Nofence has a simple and effective training system to train the herd quicker improving welfare to livestock and reducing learning pains for producers and their herd. Your livestock will learn the virtual boundary no matter where you start them. It's just a matter of time and understanding it is more likely livestock can escape if they have not been trained. Training pastures simply make that process clearer and faster by giving you a dedicated space to introduce the system properly, reducing the risk of escape and improving the welfare of your herd.

The simple 3-step training process

Before training your herd make sure you have set-up and fitted the collar learn more here

Step 1: Start with a physical boundary (2-3 days)

Draw your first training pasture inside an existing fenced paddock. Layer the virtual fence directly over your physical fence or poly wire. This gives your livestock a familiar boundary to fall back on while they learn to respond to the audio cues.

Step 2: Redraw the virtual boundary into the fenced area

After 2–3 days, redraw the virtual fence so it sits inside the paddock, away from the physical fence. This lets your herd experience the virtual boundary on its own, without a physical backup.
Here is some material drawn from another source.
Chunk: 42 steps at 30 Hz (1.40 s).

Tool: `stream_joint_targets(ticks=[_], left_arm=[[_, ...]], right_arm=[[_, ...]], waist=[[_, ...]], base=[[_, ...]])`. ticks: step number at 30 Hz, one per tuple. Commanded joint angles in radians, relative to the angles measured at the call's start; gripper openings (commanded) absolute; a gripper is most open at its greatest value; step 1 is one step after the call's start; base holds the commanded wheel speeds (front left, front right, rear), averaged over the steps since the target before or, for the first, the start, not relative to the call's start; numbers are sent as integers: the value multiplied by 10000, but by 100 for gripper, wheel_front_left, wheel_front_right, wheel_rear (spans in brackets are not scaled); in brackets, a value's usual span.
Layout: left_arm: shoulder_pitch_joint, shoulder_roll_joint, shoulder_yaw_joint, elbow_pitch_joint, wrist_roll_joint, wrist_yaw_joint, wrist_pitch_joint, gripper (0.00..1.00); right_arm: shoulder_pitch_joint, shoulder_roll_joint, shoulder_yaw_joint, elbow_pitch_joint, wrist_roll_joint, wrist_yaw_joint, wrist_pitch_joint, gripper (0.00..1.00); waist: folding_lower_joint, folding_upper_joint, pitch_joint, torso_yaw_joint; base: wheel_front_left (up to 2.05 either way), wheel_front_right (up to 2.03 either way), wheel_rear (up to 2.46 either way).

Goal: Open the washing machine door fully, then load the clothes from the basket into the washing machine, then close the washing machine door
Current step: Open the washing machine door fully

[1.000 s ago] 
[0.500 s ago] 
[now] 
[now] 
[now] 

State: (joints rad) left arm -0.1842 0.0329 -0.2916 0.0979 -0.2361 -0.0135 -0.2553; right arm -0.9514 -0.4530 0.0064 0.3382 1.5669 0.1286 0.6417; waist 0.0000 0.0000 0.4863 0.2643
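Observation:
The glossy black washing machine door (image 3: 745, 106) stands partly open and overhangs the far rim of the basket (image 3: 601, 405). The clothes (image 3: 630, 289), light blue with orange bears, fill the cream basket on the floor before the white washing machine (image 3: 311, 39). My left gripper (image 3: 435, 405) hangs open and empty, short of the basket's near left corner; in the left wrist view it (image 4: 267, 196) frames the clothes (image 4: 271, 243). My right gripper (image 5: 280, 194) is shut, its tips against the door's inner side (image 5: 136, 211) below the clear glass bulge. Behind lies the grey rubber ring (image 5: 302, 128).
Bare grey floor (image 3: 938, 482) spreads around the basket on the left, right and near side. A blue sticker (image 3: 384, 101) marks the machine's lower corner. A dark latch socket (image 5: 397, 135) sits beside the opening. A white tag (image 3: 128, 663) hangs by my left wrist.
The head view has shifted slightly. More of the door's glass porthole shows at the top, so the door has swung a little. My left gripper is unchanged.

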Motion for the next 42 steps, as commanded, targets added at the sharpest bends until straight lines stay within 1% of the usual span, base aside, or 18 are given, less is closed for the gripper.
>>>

Step 3: Watch them learn (around 5 days)

Over time, you'll see your livestock start to respect the virtual boundary. They'll turn back after hearing the audio cue, well before reaching the fence line.

Why should you collar the whole herd

It might seem logical to only collar the dominant members and let herd instinct do the rest. Our research shows this doesn't work the way you'd expect. When a collared dominant member learns the boundary, dominance often shifts to an uncollared member of the herd. The group then follows the uncollared leader, and your virtual fence loses its effect. Collaring the whole herd ensures every member learns the boundary directly. Learn more

Do I have to retrain the livestock every season

No, Once the herd has learnt virtual fencing they seem to be trained. If you introduce more untrained livestock to the herd we recommend training them to reduce any unnecessary learning difficulties and disrupting your already trained herd. If you see a member of the herd that after initial training is testing the virtual boundary too much, consider moving them back into the training pasture if they are disruptive, rarely we find animals may be deaf, although rare this can also reduce the effectiveness of the system.

What about when the herd has calves, kids or lambs? Do I need to train them

Commonly not, We find that livestock that is born in a herd tend to learn the virtual fence and how it works by early exposure. As we don't recommend collaring immature livestock until they have developed, we notice that they never stray too far from their mothers and when they do pass the boundary the calls from the mother tend to be associated with the virtual boundary leading to natural training with the herd instinct. Animals will learn the virtual boundary regardless of where you start them. Training pastures give you better results by making the learning process clearer and faster.